Fantasy Premier League — Hackable?

We all love Fantasy Premier League. Atleast a lot of football fans(soccer for our American friends) do. The excitement that comes in with each new season, the possibilities of better prospects for your team, the new incoming players that could add a spark…. many things to look forward to, sometimes just a clean slate too if the previous season hadn’t gone as planned.

For most FPL fans, bragging rights are key. Office games get more entertaining as the employee gains an upper hand over the manager (for once), the incoming jokes or harmless insults are all part of the fun. Let the mind games begin, friends who would love to beat each other. Or as always, some who just give up too easily. It’s all quite enticing to look forward to. Once again, football fans have arrived at the start of a season with high hopes. The 2020/21 Season looks quite exciting with teams like Chelsea and Everton splashing left and right. Newly promoted teams like Leeds also look like an entertaining prospect to watch. Ofcourse, you can never go wrong with the strongest teams in Liverpool and City. With all this happening, it can get quite mind-boggling on how to setup your team.

Recently, I came across an article about how current World Chess Champion Magnus Carlsen rose to the top of the FPL Charts during the past season. He was leading at one point in December 2019 and finished a solid 11th place by the end of the season. That got me thinking, if someone as smart as Carlsen could have climbed up the rankings, how could he have done it? Clearly, one would have to be incredibly informative about the game or a genius on how to approach FPL or just plain lucky. Carlsen being used to master strategies leveraged a bunny out of the hat.

This all seemed interesting but coming back to reality, I’m no genius or chess champion. But what I do have is the power of data. Sure, we could call this a Moneyball attempt. What if the power of data could result in similar outcomes. So this is my experiment on attempting to play FPL for the 2020/21 Season using data and analytics. So follow along as I routinely post my strategies on how I approached each week of the season.

So how would one approach this with data? There are too many parameters to consider that would take ages to compile or analyze. Thankfully, a lot of data can be found online these days. Past matches, player ratings, performances and much more are all put up online. As of now, most of my data will come from FBref. FBref provides so much information about each player and team that you really could spend hours on there trying to understand it all.

I’ll also be using R to analyze all the data that I compile.

2020/21 Premier League Season

Looking at FPL, the first thing to take care of was to understand how we could leverage all the additional chips such as Free Hit, Wildcards, Bench Boost and Triple Captain. Another thing that’s also common in Premier League is a Double Gameweek.

A Double Gameweek is when teams play multiple fixtures during a single Gameweek due to schedule conflicts with Cup games. These weeks are crucial to scoring points and the team you have then does matter a lot. While we can predict a lot of things with data, we are still not sure how this season will pan out and until we progress a bit more forward, we have to make a few assumptions to help with decision making.

One assumption I’ll be making is to decide how long into the future to plan. Wildcards can be applied twice during the season. Once before the end of the year and once before the end of the season. Since a wildcard allows for a complete revamp of our team, we don’t need to plan for the ultimate lineup that will last throughout the season — just the first couple of Gameweeks.
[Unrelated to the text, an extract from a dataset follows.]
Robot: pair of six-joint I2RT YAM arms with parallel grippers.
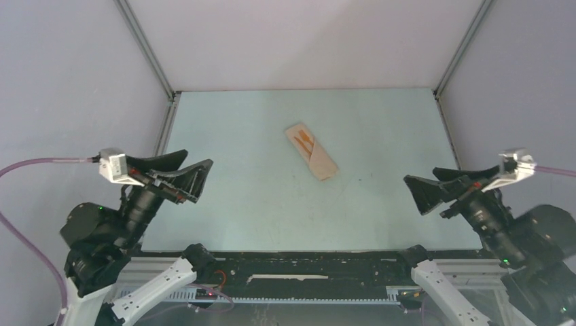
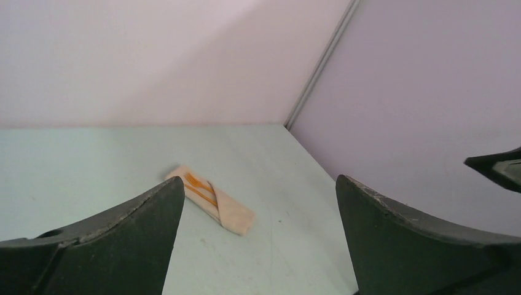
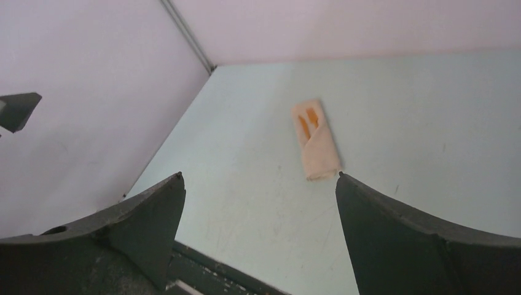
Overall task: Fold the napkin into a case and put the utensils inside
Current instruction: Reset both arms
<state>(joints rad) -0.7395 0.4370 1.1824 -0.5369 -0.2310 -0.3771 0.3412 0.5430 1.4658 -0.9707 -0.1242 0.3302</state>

Another assumption I’ll be making is form. Traditionally the season can be broken into 3 parts.

Phase 1 (Sep-Nov) — The Early part of the season where teams gel together and start to get into form. Unexpected things happen here.

Phase 2 (Dec-Mar) — The Middle of the season. This is when teams have gelled together well. The players have been playing regularly and are in their peak physical condition.

Phase 3 (Apr-May) — The end of the season. The injuries have started to pile up. Unexpected things happen here as well.

Now granted, some teams could break into form during Phase 1 or 3 but I’m making the assumption that in general, they will be more in form during Phase 2. So as of now, we could leave the implementation of the Chips to the middle of the season. There are 38 Gameweeks, if we plan to break down the season into significant areas where we may apply chips, we can assume that we will possibly apply the first Wildcard or chip after 7–8 Gameweeks. Using this assumption, I’ve compiled the schedule for the first 6 Gameweeks for each team.

The aim was to identify the potential strength for each team and how they fared when facing other teams over the 6 Gameweeks. I used the following criteria to accumulate the strength for each team.

Strength of Team = (Final standing of 19/20 Premier League) - CPL + Game Value+ Transfers + Bonus

CPL (Core Player Loss) — This is when a team had to lose a key player that helped them achieve their final standing from the 19/20 league.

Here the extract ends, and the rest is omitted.